**Assignment**
Pick out each line of the records that includes the string "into", and copy it.

<<<<

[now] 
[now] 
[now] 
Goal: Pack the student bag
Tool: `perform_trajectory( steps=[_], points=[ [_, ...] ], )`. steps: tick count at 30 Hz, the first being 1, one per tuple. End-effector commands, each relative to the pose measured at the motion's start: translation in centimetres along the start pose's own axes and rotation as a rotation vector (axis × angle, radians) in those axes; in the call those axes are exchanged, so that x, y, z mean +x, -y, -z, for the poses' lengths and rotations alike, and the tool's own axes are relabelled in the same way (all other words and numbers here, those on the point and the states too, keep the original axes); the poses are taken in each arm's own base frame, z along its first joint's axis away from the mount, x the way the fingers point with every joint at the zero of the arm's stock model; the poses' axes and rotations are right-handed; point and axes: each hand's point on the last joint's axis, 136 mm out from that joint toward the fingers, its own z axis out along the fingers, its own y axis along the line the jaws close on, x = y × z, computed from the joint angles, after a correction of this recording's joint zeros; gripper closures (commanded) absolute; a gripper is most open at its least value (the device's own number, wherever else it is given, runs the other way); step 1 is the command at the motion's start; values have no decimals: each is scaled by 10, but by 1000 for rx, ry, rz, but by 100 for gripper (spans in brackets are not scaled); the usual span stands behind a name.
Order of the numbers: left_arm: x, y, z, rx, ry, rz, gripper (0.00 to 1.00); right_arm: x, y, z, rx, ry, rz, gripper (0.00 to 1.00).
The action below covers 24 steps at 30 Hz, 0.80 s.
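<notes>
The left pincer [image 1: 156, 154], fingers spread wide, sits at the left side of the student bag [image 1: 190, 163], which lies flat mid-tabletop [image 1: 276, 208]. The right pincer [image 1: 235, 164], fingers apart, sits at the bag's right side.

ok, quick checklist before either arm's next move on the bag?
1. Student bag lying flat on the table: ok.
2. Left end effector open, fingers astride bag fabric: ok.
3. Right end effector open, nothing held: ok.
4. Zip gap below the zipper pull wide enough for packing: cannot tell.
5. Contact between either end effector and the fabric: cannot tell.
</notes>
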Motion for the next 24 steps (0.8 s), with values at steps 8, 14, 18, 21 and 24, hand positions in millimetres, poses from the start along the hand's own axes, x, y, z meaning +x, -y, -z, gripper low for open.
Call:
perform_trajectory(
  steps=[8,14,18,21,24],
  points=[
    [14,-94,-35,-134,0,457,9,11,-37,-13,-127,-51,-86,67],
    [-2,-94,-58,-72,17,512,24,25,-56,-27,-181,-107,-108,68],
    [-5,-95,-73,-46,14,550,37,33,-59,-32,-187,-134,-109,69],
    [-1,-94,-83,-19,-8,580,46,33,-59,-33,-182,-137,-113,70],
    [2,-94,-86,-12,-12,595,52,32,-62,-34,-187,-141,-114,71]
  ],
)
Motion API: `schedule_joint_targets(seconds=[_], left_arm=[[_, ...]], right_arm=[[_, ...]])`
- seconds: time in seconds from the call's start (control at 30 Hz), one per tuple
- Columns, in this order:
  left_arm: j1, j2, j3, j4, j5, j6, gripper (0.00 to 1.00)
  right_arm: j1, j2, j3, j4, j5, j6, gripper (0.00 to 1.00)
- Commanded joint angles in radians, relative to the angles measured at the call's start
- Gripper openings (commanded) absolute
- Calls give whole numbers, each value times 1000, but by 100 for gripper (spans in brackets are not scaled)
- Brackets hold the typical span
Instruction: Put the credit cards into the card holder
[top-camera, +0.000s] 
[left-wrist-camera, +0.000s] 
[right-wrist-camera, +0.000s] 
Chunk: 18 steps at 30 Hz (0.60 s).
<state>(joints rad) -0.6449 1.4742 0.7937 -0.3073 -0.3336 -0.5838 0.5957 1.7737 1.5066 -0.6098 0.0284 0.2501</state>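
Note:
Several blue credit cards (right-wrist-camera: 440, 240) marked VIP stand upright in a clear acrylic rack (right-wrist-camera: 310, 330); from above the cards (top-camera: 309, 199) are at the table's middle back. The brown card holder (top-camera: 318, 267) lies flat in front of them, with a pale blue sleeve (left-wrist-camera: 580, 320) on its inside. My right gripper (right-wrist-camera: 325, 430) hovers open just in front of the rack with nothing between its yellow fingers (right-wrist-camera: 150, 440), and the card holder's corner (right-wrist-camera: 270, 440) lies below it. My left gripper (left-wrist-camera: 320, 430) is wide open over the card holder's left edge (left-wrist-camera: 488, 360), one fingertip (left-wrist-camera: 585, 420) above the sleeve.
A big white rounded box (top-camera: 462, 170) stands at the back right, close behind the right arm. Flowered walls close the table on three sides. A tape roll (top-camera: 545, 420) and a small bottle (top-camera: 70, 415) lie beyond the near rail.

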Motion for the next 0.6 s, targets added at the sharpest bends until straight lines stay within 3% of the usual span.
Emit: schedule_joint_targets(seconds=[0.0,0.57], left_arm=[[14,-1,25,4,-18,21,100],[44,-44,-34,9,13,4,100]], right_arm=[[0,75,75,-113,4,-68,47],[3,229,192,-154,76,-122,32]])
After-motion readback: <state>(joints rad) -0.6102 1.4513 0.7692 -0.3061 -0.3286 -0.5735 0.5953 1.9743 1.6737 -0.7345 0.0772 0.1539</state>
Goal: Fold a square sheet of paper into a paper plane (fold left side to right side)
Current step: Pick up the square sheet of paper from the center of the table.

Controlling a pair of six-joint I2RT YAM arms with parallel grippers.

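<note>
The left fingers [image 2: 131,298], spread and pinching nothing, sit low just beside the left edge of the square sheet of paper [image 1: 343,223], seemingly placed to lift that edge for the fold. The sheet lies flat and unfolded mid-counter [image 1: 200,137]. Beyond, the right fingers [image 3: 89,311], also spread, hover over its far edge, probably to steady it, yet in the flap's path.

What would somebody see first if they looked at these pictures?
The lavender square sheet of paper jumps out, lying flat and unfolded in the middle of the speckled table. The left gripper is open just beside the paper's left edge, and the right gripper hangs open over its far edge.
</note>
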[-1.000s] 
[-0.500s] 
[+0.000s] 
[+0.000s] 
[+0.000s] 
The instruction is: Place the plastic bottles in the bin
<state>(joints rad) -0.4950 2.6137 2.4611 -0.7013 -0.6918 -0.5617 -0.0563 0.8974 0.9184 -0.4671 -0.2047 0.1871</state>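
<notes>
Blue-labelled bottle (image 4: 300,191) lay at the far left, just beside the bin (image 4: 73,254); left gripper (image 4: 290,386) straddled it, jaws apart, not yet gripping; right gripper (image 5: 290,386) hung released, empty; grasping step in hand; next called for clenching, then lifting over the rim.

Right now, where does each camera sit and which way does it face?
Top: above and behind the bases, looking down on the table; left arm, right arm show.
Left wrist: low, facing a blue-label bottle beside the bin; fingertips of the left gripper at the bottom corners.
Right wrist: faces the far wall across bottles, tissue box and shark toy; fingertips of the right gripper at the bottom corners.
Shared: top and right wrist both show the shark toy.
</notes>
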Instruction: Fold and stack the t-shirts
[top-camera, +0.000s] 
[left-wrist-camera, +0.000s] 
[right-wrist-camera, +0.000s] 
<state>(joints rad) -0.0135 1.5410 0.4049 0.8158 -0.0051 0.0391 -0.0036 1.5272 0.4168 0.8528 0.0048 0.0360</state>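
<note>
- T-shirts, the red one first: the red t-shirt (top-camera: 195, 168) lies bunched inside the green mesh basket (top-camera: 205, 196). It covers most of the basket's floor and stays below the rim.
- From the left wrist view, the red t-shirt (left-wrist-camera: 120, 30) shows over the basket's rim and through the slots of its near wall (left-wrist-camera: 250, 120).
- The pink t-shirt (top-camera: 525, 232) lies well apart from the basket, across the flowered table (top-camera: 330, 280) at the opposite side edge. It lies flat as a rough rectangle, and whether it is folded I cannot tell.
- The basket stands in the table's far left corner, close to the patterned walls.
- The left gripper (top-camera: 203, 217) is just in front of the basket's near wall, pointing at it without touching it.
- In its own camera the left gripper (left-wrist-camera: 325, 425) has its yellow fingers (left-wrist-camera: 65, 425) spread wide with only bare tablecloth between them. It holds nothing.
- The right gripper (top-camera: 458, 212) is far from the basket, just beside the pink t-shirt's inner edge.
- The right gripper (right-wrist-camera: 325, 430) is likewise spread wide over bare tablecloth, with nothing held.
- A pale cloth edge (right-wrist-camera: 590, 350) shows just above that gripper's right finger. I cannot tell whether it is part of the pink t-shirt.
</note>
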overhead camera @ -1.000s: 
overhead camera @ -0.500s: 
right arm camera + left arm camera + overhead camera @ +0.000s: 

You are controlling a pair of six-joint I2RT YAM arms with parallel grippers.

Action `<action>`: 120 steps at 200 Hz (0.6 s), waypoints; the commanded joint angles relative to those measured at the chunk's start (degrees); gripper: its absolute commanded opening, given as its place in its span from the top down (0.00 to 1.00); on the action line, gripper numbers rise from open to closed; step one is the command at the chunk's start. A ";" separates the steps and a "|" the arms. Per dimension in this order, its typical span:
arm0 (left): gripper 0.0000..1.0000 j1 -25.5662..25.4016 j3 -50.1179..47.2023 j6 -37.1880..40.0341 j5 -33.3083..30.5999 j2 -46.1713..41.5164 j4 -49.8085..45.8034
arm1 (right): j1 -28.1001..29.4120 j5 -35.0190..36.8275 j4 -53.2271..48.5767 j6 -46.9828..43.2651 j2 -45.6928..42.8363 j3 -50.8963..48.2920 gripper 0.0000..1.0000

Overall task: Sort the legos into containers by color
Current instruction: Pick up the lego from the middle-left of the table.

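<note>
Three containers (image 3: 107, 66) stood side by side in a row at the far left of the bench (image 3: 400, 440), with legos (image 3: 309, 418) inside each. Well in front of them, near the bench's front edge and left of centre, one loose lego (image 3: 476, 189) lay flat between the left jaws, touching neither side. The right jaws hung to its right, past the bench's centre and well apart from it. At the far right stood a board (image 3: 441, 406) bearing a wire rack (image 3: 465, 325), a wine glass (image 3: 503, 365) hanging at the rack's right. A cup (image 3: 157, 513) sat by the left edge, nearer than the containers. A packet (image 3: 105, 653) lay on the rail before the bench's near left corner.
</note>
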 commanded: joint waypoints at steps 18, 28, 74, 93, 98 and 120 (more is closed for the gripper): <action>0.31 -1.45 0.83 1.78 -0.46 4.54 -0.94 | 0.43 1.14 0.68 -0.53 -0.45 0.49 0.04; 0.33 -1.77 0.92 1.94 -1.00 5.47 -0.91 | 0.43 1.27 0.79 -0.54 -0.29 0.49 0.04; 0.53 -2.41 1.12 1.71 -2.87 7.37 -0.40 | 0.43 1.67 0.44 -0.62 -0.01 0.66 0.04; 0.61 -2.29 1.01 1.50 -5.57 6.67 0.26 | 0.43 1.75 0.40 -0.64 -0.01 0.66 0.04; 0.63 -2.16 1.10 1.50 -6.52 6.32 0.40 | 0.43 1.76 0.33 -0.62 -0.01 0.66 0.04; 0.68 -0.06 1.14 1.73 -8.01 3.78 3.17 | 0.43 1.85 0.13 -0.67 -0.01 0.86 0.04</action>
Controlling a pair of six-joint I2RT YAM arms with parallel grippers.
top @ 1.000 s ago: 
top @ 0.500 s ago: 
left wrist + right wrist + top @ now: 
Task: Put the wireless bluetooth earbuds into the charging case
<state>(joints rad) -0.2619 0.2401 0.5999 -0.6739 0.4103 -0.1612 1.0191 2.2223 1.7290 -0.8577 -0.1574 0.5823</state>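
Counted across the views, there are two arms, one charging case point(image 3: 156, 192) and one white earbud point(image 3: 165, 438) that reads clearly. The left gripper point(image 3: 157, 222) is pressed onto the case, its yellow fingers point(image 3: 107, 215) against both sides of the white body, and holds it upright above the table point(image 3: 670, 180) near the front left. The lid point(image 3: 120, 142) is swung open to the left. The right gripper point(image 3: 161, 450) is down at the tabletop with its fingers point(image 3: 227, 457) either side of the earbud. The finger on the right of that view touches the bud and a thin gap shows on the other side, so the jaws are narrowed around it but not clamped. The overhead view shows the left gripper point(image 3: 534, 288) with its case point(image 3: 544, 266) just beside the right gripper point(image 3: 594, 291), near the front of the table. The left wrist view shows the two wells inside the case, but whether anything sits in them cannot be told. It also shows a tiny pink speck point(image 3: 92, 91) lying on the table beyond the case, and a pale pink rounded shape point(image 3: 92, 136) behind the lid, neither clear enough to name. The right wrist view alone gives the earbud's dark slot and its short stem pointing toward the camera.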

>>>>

**Answer space**
Instruction: Put the credit cards into the card holder
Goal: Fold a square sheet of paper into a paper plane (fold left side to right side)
Overall task: Sort the legos into containers by color
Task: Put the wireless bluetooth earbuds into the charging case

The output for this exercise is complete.